*TASK STATEMENT*. In the data below, find the line containing "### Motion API", then set down that line and every later line up to and including the line containing "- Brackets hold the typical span", exactly.

*Dataset entries*.
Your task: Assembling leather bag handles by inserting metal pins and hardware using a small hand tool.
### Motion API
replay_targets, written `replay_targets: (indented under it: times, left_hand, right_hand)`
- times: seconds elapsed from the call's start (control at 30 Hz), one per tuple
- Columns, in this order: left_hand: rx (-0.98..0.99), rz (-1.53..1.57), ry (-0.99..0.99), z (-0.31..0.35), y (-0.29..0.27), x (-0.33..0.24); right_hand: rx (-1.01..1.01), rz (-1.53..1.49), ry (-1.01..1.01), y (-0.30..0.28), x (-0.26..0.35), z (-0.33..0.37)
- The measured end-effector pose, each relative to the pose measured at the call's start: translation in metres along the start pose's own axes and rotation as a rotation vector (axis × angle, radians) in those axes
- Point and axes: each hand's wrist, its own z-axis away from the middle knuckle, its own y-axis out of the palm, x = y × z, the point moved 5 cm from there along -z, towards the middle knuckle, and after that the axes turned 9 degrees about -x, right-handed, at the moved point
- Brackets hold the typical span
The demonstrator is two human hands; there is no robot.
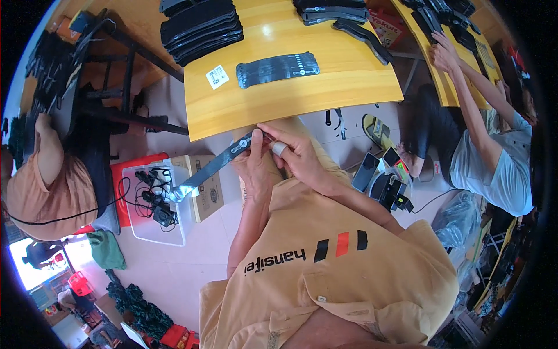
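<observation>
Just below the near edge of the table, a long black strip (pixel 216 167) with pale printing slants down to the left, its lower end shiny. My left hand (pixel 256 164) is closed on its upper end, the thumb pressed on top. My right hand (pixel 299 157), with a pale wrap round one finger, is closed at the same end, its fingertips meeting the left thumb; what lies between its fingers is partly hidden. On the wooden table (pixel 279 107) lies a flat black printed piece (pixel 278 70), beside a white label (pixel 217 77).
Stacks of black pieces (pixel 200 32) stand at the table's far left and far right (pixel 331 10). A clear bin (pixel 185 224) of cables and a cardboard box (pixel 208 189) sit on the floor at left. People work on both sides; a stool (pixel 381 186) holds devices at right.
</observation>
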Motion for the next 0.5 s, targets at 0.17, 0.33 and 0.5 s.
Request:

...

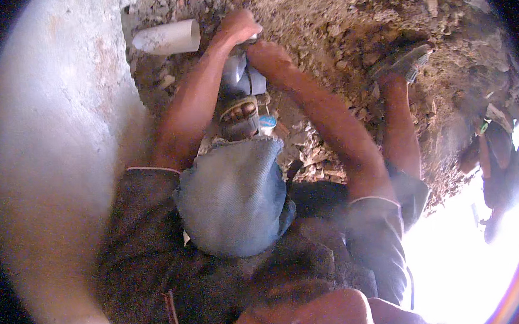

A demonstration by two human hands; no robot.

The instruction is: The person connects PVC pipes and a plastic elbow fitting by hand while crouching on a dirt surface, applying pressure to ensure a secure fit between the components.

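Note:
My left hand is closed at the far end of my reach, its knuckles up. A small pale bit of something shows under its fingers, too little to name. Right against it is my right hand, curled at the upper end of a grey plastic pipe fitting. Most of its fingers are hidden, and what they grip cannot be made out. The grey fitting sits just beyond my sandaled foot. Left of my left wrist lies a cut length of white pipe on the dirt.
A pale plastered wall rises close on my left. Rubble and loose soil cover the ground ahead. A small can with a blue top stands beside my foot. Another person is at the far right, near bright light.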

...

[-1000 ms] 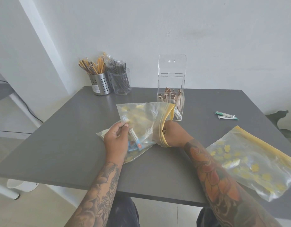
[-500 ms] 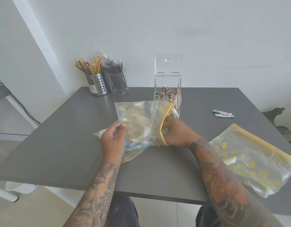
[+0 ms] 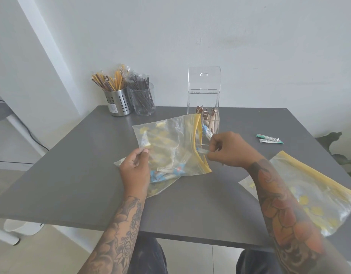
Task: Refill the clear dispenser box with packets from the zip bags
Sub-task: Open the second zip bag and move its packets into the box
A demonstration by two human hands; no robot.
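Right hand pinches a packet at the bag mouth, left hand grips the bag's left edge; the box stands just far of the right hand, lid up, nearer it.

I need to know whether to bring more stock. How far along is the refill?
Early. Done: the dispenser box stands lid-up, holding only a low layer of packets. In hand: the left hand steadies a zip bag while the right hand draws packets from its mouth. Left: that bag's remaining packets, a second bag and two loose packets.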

*EXERCISE RESPONSE*.
### Motion API
replay_targets, written `replay_targets: (indented under it: times, left_hand, right_hand)`
- times: seconds elapsed from the call's start (control at 30 Hz), one per tuple
- Columns, in this order: left_hand: rx (-0.98..0.99), rz (-1.53..1.57), ry (-0.99..0.99), z (-0.31..0.35), y (-0.29..0.27), x (-0.33..0.24); right_hand: rx (-1.01..1.01), rz (-1.53..1.49), ry (-1.01..1.01), y (-0.30..0.28), x (-0.26..0.35), z (-0.33..0.37)
- The measured end-effector pose, each relative to the pose measured at the call's start: translation in metres along the start pose's own axes and rotation as a rotation vector (axis × angle, radians) in those axes
- Point and axes: each hand's wrist, its own z-axis away from the middle knuckle, its own y-axis out of the palm, x = y × z, the point moved 5 cm from there along -z, towards the middle knuckle, and after that the axes turned 9 degrees about -x, right-handed, at the moved point
- Brackets hold the typical span

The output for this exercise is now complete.